**TASK REQUIREMENTS**
Copy every line of the data exactly, keeping out any picture.

**RECORDED INFORMATION**
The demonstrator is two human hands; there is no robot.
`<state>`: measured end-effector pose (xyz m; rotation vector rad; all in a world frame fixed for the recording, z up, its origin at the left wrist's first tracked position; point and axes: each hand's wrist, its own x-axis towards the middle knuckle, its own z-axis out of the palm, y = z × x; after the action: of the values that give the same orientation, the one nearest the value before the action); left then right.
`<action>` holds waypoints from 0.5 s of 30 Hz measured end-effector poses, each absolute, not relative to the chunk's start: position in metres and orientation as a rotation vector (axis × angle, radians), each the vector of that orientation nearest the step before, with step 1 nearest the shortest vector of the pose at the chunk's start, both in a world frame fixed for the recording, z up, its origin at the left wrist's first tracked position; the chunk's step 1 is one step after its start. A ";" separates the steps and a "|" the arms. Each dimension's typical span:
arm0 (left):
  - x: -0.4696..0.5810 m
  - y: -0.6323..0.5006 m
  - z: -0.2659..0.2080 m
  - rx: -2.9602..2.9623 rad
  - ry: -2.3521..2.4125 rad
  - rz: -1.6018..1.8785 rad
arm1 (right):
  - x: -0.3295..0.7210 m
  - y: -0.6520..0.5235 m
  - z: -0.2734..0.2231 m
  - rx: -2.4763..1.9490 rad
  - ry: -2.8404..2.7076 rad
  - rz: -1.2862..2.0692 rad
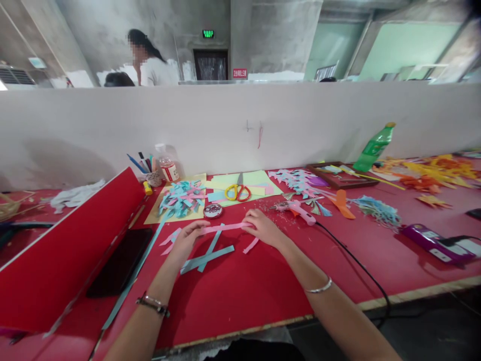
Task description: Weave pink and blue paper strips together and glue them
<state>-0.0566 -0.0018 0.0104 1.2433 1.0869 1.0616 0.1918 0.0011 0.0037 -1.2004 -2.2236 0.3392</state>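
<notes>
A pink paper strip (225,227) is stretched level between my two hands above the red tabletop. My left hand (191,235) pinches its left end, and my right hand (259,225) is closed on the other end. Below the strip, blue paper strips (208,258) lie crossed on the table. Another pink strip (251,245) rests under my right hand, and more pink pieces (171,241) lie beside my left wrist. Just beyond my hands stands a small round tin (213,210). A pink glue gun (296,209) lies to the right of my right hand.
Scissors (238,190) lie on pale paper sheets, beside a pile of blue and pink strips (182,198). A red board (71,250) and a black phone (120,260) are at left. A green bottle (376,148), a purple power strip (436,243) and a cord are at right.
</notes>
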 end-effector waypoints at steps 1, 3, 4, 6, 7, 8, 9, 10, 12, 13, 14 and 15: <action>-0.056 -0.002 0.011 1.241 1.083 1.054 | 0.191 0.001 0.003 -1.228 -2.256 0.289; -0.056 -0.003 0.010 1.246 1.066 1.037 | 0.188 0.000 0.003 -1.271 -2.291 0.237; -0.055 -0.004 0.010 1.261 1.059 1.027 | 0.186 -0.001 0.002 -1.287 -2.298 0.227; -0.055 -0.004 0.008 1.317 1.058 1.003 | 0.181 -0.002 0.001 -1.300 -2.300 0.220; -0.054 -0.005 0.007 1.349 1.062 0.988 | 0.179 -0.003 0.001 -1.300 -2.299 0.226; -0.054 -0.005 0.006 1.379 1.064 0.972 | 0.176 -0.004 0.000 -1.297 -2.292 0.244; -0.054 -0.005 0.006 1.405 1.062 0.957 | 0.175 -0.005 0.000 -1.287 -2.282 0.274; -0.054 -0.005 0.005 1.425 1.055 0.946 | 0.174 -0.005 0.000 -1.270 -2.267 0.315; -0.055 -0.005 0.005 1.445 1.033 0.931 | 0.173 -0.006 -0.001 -1.225 -2.214 0.416; -0.055 -0.005 0.005 1.447 1.023 0.924 | 0.173 -0.005 -0.002 -1.203 -2.176 0.472; -0.054 -0.006 0.006 1.447 1.018 0.919 | 0.174 -0.005 -0.003 -1.185 -2.128 0.534; -0.054 -0.006 0.007 1.447 1.016 0.913 | 0.175 -0.004 -0.003 -1.169 -2.069 0.601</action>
<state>-0.0542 -0.0062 0.0074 1.4472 1.0157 0.9126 0.1748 -0.0038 -0.0033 -1.1695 -2.0685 0.6012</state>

**REPLY TO THE EXERCISE**
The demonstrator is two human hands; there is no robot.
`<state>`: measured end-effector pose (xyz m; rotation vector rad; all in a world frame fixed for the recording, z up, its origin at the left wrist's first tracked position; point and axes: each hand's wrist, its own x-axis towards the middle knuckle, its own z-axis out of the palm, y = z × x; after the action: of the values that give the same orientation, the one nearest the value before the action); left then right.
`<action>` holds waypoints from 0.5 s of 30 Hz measured end-effector poses, each absolute, not relative to the chunk's start: position in metres and orientation as a rotation vector (axis × angle, radians), each the vector of that orientation nearest the step before, with step 1 nearest the shortest vector of the pose at the chunk's start, both in a world frame fixed for the recording, z up, its origin at the left wrist's first tracked position; the chunk's step 1 is one step after its start. A ";" separates the steps and a "|" the arms. Each dimension's typical span:
arm0 (left):
  - x: -0.4696..0.5810 m
  - y: -0.6323..0.5006 m
  - z: -0.2659..0.2080 m
  - rx: -2.9602..2.9623 rad
  - ry: -2.3521..2.4125 rad
  - rz: -1.6018..1.8785 rad
arm1 (right):
  - x: -0.3295..0.7210 m
  - y: -0.6520..0.5235 m
  - z: -0.2734..0.2231 m
  - rx: -2.4763..1.9490 rad
  - ry: -2.8404..2.7076 rad
  - rz: -1.2862..2.0692 rad
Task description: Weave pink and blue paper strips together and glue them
<state>-0.0566 -0.0018 0.0104 1.2433 1.0869 1.0616 0.1918 0.0011 0.0037 -1.2004 -2.2236 0.3392</state>
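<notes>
A pink paper strip (225,227) is stretched level between my two hands above the red tabletop. My left hand (191,235) pinches its left end, and my right hand (259,225) is closed on the other end. Below the strip, blue paper strips (208,258) lie crossed on the table. Another pink strip (251,245) rests under my right hand, and more pink pieces (171,241) lie beside my left wrist. Just beyond my hands stands a small round tin (213,210). A pink glue gun (296,209) lies to the right of my right hand.
Scissors (238,190) lie on pale paper sheets, beside a pile of blue and pink strips (182,198). A red board (71,250) and a black phone (120,260) are at left. A green bottle (376,148), a purple power strip (436,243) and a cord are at right.
</notes>
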 end-effector waypoints at steps 1, 3, 4, 6, 7, 8, 9, 10, 12, 13, 14 and 15: <action>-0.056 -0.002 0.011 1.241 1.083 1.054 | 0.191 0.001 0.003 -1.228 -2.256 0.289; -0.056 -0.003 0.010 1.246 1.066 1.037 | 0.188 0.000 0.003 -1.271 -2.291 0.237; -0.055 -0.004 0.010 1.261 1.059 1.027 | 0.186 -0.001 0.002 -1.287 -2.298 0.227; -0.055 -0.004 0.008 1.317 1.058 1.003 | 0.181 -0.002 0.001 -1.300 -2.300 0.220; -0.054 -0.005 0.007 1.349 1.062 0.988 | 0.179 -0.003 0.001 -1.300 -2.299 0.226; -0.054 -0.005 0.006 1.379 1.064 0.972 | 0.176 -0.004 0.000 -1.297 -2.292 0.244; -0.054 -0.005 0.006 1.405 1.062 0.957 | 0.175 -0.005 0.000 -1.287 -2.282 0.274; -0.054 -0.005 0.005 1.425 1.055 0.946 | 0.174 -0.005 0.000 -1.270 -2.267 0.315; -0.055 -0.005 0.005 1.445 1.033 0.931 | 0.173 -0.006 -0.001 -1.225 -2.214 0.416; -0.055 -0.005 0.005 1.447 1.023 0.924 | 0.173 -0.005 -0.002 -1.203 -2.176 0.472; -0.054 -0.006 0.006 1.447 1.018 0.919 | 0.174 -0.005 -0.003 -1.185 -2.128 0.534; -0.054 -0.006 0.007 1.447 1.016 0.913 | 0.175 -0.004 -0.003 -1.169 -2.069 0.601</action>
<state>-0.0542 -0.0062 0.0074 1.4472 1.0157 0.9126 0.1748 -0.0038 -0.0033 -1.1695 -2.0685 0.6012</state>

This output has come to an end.